L’un des points importants est celui du consentement des salariés.
2/ Principes contenus dans le BOSS concernant le consentement des salariés
Pour les sociétés appliquant déjà la DFS et ayant recueilli le consentement des salariés avant le 1er janvier 2023, ce consentement a vocation à couvrir la totalité de la période transitoire. En d’autres termes, les employeurs n’auront plus à demander chaque année le consentement de leurs salariés pour l’application de la DFS et ce jusqu’en 2034, si le consentement avait bien été recueilli avant le 1er janvier 2023.
En revanche, s’agissant des entreprises qui n’avaient pas institué de DFS avant le 1er janvier 2023 ou des entreprises qui n’avaient pas recueilli le consentement de leurs salariés pour l’application de la DFS avant le 1er janvier 2023, le principe est différent : ces entreprises sont tenues de recueillir le consentement individuel des salariés (à compter du 1er janvier 2023) mais ils n’auront à le recueillir qu’une seule fois pour une application de la DFS jusqu’en 2034.
Le point 2330 du BOSS énonce : «l’application de la déduction forfaitaire spécifique à tout salarié embauché à compter du 1er janvier 2023 est quant à elle conditionnée au recueil de son consentement et vaut jusqu’à extinction du dispositif. Lorsque le travailleur ne répond pas à cette consultation, son silence vaut accord».
Cependant, ce point vient d’être remis en question, pour le secteur des journalistes, par le Conseil d’Etat.
3/ L’arrêt du Conseil d’Etat du 29 novembre 2023
Le point 2330 du BOSS a été contesté par plusieurs organisations syndicales de la branche d’activité des journalistes.
Par un arrêt rendu le 29 novembre 2023, le Conseil d’Etat vient annuler la validité d’un paragraphe le paragraphe 2330) du Bulletin officiel de la Sécurité sociale (BOSS). Ce paragraphe prévoit la dérogation offerte aux entreprises appartenant à certaines branches d’activités (journalistes, BTP, propreté, aviation civile et transport routier de marchandises) de ne pas consulter annuellement les salariés sur la poursuite de l’application de la déduction forfaitaire spécifique : l’accord donné une fois vaut sans limite de temps.

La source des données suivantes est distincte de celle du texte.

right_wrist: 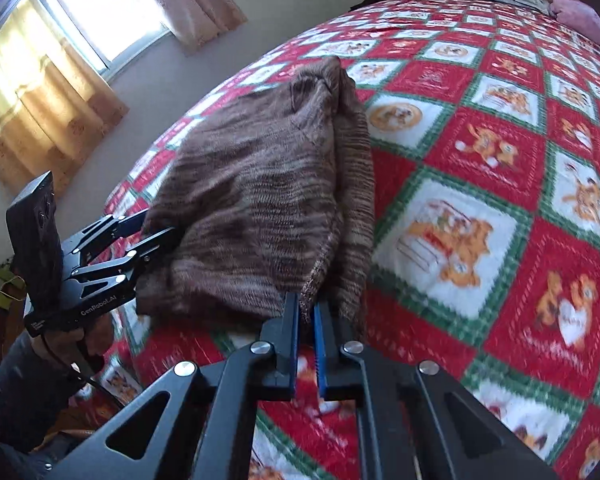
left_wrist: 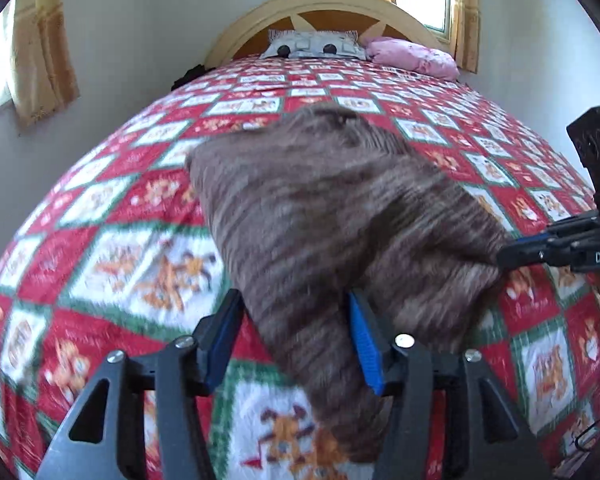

Le Conseil d’Etat, ayant été saisi par des syndicats de journalistes, ne prononce l’annulation du paragraphe que pour les journalistes, ce qu’il indique d’ailleurs expressément dans son arrêt.
Quid des autres secteurs d’activités concernés par cette dérogation ? Les arguments mis en avant par le Conseil d’Etat dans son arrêt semblent recevables de la même sorte pour les salariés appartenant aux autres secteurs d'activités.
Néanmoins, on peut également penser que faute d'un recours engagé dans les délais, des OS qui agiraient aujourd'hui seraient forclos. Ceci étant entendu, un contentieux peut toujours être initié par un salarié individuellement.
La Haute Juridiction administrative souligne, dans le point 5 de l’arrêt, bien que le BOSS a la faculté de prévoir des dérogations au principe du consentement annuel des salariés. Les juges administratifs posent cependant une double condition :
- le BOSS aurait dû rappeler la possibilité pour les salariés concernés de mettre fin, ultérieurement, à leur accord pour l’option exprimée par l’employeur en faveur de la DFS ;
- le BOSS aurait dû préciser que l’employeur devait à nouveau recueillir le consentement du salarié, en particulier dans l’hypothèse où l’employeur l’aurait sollicité pour une période précise, par exemple une année.
4/ La position de la FNTR
Il conviendra d’être attentif à la façon dont la Direction de la Sécurité Sociale (DSS) va réagir à cet arrêt du Conseil d’Etat, lequel s’avère particulièrement formaliste.
En tout état de cause, les entreprises dont la mise en place de la DFS implique des consentements individuels de salariés sont invitées à la plus grande prudence sur ce point.